From a grander perspective, the concept of the digital health consciousness field coincides with ideas such as the "Global Brain." With the popularization of the Internet and artificial intelligence, human society is connected into an unprecedentedly tight network, and various kinds of information are transmitted globally at the speed of light, forming a structure similar to a "brain's neural network." Some thinkers call this the earth's "Noosphere" or global consciousness sphere, believing that the interconnected ICT network is becoming the "consciousness" carrier of the earth, undertaking information processing and coordination functions. The digital consciousness field is precisely the characterization of this human digital collective consciousness: it is not some independent entity, but a product of the spontaneous emergence of a complex adaptive system. When scientific researchers from all over the world share disease gene sequences through online platforms and update prevention and control strategies in real time, a "digital collective consciousness" in the global health field is actually formed; when the public in various countries learns about environmental pollution through open source data and promotes environmental protection actions, it is also building a digital consciousness field in the global ecological field. These examples show that digital technology can converge scattered human cognition into a force for collaborative action. During the COVID-19 pandemic, it was precisely digital tools that enabled the global scientific community to share virus information, vaccine progress, and prevention and control experience at an unprecedented speed, embodying the huge role of the digital consciousness field in the health field.
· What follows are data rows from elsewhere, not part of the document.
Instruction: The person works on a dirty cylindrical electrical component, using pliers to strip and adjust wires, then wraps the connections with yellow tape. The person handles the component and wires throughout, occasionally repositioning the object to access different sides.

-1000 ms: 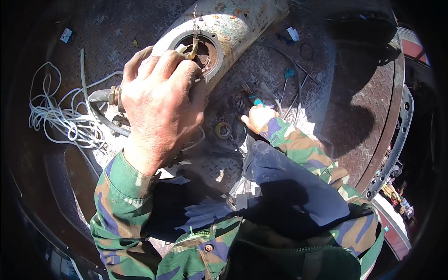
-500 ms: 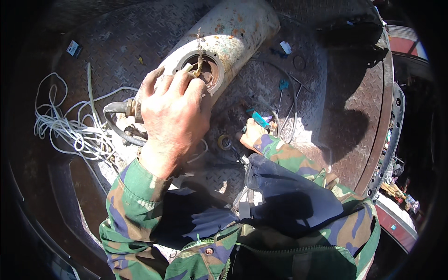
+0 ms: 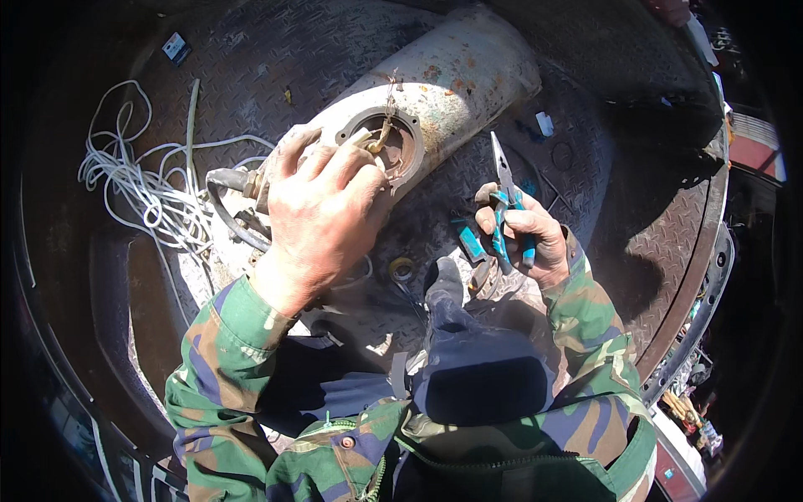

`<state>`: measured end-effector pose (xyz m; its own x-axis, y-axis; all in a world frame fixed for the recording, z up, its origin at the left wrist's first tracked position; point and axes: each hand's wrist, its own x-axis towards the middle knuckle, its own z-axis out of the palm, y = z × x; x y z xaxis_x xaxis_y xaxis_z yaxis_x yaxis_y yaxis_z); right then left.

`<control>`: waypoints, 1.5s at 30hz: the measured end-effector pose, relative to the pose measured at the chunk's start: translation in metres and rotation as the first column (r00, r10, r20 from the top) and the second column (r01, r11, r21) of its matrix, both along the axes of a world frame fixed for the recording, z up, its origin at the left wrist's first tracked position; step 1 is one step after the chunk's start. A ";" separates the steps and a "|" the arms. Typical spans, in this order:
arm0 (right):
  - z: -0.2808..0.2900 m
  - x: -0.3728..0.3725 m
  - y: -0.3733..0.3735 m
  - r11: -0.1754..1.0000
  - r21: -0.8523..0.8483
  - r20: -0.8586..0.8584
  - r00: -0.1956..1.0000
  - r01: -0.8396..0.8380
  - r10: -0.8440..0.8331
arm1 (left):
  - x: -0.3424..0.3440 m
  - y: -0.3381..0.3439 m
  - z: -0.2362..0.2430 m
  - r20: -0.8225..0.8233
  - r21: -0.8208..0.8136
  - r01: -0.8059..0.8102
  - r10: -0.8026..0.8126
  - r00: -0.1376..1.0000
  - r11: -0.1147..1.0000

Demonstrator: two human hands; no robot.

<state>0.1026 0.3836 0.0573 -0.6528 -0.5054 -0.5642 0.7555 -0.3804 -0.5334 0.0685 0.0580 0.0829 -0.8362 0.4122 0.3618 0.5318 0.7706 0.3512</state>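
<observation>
A pale, rust-spotted metal cylinder (image 3: 464, 63) lies slanted on the floor, with a round flanged opening (image 3: 407, 171) in its side. My left hand (image 3: 322, 197) is closed at the opening's near left edge, its fingers curled round pale-sheathed wires (image 3: 360, 136) that come out of it. The fingertips are partly hidden. A thin, frayed strand (image 3: 390, 109) sticks up beside them. In my right hand (image 3: 539, 234), right of the cylinder, is a pair of needle-nose pliers (image 3: 502, 171) with blue-and-black handles, jaws pointing up and away. The pliers touch nothing else.
A tangle of white cable (image 3: 155, 201) lies at left. A thick black cable (image 3: 222, 205) joins the cylinder's near end. Below the pliers are a blue-handled tool (image 3: 471, 244) and a roll of tape (image 3: 401, 268). A raised metal rim (image 3: 711, 201) bounds the right side.
My right hand has come up from the floor by the tools and now holds the needle-nose pliers. My left hand stays at the opening. The whole view has shifted slightly.
</observation>
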 end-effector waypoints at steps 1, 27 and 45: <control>0.014 -0.012 -0.001 0.991 0.057 -0.006 0.993 -0.117 0.118 | 0.000 -0.003 0.002 0.007 -0.008 0.003 -0.003 1.000 1.000; 0.071 -0.179 -0.073 -0.181 0.862 0.029 -0.310 -0.473 0.950 | -0.010 -0.008 0.009 0.113 -0.027 0.082 -0.079 0.990 0.996; 0.034 -0.168 -0.052 0.067 0.948 -0.178 -0.343 -0.311 0.922 | -0.011 -0.009 0.007 0.151 -0.012 0.087 -0.084 0.985 0.996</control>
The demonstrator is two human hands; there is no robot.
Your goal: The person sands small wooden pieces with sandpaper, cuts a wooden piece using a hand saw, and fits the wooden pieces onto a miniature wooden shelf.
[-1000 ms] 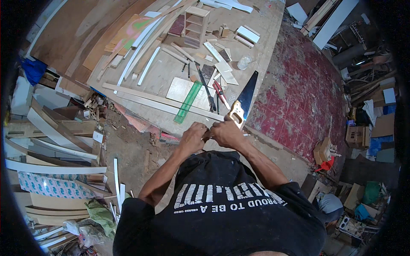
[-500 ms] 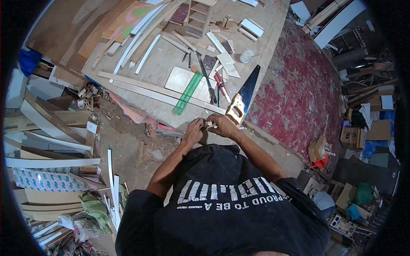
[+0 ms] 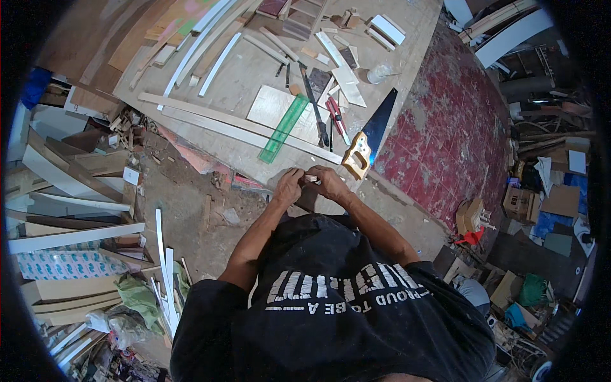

Of course, the digital consciousness field has also brought challenges. For example, the spread of false information may interfere with public health actions, forming a "digital rumor epidemic." This highlights the importance of building "digital immunity," that is, enhancing society's ability to identify and resist false information. Proactive medicine recognizes that a positive digital health culture must be shaped, using artificial intelligence to filter rumors and guide rational, scientific public awareness, so that the digital consciousness field becomes a positive force for promoting health and ecology, rather than a hotbed for creating panic and confrontation. This requires the joint efforts of the government, technology platforms, and the public: the government improves internet information supervision and health science popularization mechanisms, platforms strengthen rumor detection and blocking, and the public improves media literacy and critical thinking, etc. Through multi-party synergy, it can be ensured that the digital consciousness field is used for health and serves civilization.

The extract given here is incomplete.